* **Assigned task**:
Please find every line in the entries below that contains the string "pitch", and copy it.

* **Extracted data**:
☆ ☆ ☆ ☆ ☆ ☆ ☆
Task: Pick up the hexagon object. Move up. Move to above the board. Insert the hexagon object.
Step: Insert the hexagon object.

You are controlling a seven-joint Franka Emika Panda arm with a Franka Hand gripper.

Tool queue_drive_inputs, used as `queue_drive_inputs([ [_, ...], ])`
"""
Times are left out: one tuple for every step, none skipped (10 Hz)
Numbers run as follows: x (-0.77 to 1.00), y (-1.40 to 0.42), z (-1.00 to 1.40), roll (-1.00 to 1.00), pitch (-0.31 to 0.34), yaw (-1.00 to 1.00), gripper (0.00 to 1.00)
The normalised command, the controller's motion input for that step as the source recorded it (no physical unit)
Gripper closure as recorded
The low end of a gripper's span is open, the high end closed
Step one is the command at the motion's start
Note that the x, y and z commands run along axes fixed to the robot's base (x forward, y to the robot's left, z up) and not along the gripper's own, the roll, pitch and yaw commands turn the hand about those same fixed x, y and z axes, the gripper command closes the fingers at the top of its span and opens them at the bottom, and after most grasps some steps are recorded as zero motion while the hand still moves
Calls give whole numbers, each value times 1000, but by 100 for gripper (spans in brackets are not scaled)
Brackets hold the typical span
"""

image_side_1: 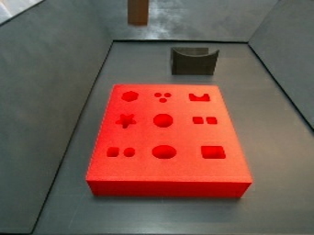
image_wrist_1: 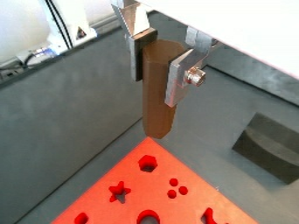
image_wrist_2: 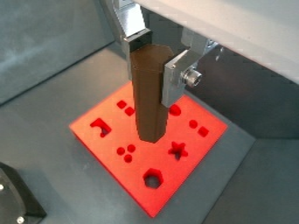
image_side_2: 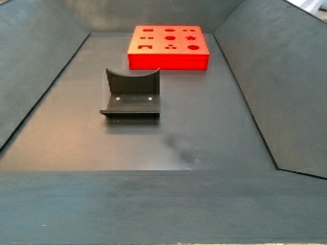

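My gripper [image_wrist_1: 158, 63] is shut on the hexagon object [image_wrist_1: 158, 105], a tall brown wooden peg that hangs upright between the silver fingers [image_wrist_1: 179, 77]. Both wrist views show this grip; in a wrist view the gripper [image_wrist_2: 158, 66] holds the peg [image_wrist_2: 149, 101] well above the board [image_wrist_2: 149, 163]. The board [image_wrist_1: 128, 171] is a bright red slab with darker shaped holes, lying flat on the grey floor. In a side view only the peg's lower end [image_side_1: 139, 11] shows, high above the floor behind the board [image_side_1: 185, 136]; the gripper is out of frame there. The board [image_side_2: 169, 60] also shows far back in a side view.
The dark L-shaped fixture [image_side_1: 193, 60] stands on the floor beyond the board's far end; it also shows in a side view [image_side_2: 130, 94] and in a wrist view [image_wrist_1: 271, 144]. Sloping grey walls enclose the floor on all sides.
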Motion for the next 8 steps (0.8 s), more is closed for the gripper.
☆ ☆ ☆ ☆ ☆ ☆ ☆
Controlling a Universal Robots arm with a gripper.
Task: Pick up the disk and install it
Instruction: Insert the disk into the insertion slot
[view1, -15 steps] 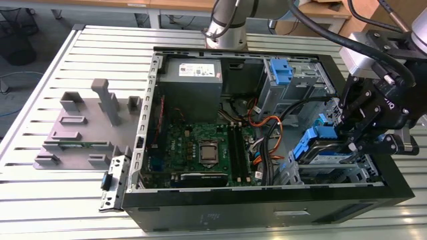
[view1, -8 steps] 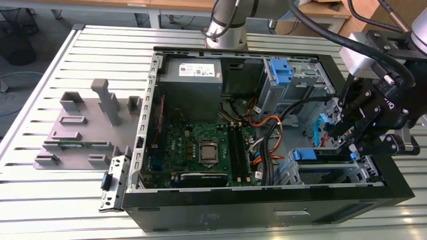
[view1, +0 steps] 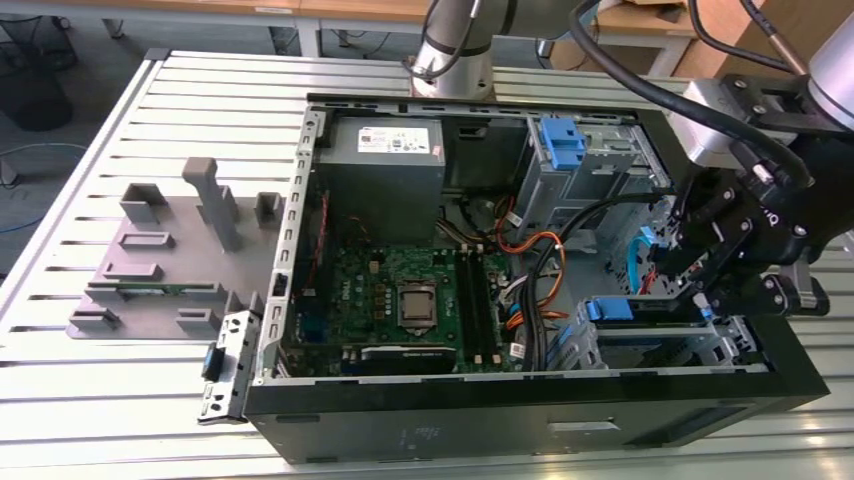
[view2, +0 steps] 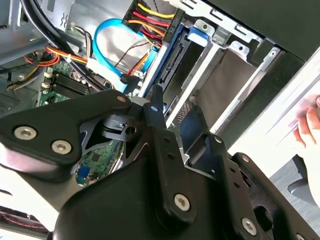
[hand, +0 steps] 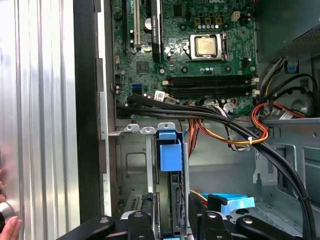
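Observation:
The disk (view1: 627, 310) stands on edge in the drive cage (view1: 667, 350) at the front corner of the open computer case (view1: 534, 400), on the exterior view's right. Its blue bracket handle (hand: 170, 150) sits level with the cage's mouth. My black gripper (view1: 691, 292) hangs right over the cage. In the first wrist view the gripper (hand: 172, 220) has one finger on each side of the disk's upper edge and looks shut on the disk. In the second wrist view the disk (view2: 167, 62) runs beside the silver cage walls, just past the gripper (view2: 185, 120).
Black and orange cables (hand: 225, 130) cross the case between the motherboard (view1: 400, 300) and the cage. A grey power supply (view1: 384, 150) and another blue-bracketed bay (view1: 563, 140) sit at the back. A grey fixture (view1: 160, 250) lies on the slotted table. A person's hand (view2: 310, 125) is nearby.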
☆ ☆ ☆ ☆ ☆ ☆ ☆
* **Your solution**:
Numbers run as follows: x (-0.77 to 1.00), y (-1.40 to 0.42), z (-1.00 to 1.40), roll (-1.00 to 1.00), pitch (-0.31 to 0.34), yaw (-1.00 to 1.00), gripper (0.00 to 1.00)
Note that the x, y and z commands run along axes fixed to the robot's base (x forward, y to the robot's left, z up) and not along the gripper's own, the roll, pitch and yaw commands turn the hand about those same fixed x, y and z axes, the gripper command closes the fingers at the top of its span and opens them at the bottom, and after most grasps some steps are recorded as zero motion while the hand still moves

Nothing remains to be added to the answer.